Work instructions: This exercise calls for every line of the data below with the string "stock" in it.

Information:

━━━━━━━━━━━━━━━━━━━━

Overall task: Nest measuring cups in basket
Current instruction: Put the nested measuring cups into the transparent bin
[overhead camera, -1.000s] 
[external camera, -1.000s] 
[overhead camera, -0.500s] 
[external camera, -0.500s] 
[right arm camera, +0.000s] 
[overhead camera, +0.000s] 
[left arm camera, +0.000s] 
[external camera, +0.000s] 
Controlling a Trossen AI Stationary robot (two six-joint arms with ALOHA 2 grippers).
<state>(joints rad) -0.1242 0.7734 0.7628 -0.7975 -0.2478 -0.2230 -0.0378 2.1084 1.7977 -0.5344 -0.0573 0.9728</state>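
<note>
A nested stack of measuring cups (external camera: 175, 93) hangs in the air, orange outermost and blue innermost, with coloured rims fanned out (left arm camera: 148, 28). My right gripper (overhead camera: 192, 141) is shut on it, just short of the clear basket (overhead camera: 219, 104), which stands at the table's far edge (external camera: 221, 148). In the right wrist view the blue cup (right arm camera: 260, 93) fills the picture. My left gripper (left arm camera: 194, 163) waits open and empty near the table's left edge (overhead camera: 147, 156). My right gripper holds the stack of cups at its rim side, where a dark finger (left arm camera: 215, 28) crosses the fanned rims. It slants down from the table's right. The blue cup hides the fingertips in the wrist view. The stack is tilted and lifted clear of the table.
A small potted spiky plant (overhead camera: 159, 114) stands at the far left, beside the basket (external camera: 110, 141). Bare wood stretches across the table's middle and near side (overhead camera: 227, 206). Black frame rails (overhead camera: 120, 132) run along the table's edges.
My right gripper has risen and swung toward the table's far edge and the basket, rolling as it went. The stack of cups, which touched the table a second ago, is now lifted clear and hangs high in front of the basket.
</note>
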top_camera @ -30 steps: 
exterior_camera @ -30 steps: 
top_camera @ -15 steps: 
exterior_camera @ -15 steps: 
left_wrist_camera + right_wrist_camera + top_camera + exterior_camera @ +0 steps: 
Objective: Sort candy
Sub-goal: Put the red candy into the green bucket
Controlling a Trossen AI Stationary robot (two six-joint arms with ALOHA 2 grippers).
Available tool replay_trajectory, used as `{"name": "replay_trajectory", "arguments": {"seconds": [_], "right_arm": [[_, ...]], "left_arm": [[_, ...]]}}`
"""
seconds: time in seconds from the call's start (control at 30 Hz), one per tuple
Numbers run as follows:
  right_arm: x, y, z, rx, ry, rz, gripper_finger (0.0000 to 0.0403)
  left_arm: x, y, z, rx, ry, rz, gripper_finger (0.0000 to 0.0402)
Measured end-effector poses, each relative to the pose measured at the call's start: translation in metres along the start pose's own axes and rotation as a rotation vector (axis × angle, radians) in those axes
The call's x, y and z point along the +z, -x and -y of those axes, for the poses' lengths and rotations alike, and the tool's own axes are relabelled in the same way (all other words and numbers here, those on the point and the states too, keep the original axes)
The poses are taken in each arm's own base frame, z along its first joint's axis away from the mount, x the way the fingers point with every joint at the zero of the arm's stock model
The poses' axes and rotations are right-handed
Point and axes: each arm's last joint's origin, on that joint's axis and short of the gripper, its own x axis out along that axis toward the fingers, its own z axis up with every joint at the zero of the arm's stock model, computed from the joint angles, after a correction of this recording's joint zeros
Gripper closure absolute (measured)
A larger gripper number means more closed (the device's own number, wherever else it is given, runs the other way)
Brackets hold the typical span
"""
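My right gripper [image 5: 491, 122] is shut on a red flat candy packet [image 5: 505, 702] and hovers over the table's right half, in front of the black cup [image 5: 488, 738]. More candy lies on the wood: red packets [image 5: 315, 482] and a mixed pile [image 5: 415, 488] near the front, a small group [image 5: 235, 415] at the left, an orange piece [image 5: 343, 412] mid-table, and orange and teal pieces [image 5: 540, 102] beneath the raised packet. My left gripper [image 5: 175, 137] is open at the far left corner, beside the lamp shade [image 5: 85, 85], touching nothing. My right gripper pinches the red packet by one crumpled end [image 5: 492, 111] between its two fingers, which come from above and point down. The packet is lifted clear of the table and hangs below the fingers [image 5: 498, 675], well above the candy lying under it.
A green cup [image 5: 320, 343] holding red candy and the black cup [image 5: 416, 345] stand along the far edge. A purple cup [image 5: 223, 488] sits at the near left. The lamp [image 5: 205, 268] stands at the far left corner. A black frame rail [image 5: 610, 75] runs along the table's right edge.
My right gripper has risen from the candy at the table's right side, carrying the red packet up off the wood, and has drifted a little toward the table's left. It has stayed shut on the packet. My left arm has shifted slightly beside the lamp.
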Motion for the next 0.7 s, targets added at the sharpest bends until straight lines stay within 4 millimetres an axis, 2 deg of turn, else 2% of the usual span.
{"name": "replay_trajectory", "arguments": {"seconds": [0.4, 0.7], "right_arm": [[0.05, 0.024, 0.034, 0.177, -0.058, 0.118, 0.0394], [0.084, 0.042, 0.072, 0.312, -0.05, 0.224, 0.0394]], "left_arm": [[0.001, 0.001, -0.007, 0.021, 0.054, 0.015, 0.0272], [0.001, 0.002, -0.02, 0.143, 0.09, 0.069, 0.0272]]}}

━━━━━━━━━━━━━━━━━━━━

Worked solution:
The poses are taken in each arm's own base frame, z along its first joint's axis away from the mount, x the way the fingers point with every joint at the zero of the arm's stock model
Point and axes: each arm's last joint's origin, on that joint's axis and short of the gripper, its own x axis out along that axis toward the fingers, its own z axis up with every joint at the zero of the arm's stock model, computed from the joint angles, after a correction of this recording's joint zeros

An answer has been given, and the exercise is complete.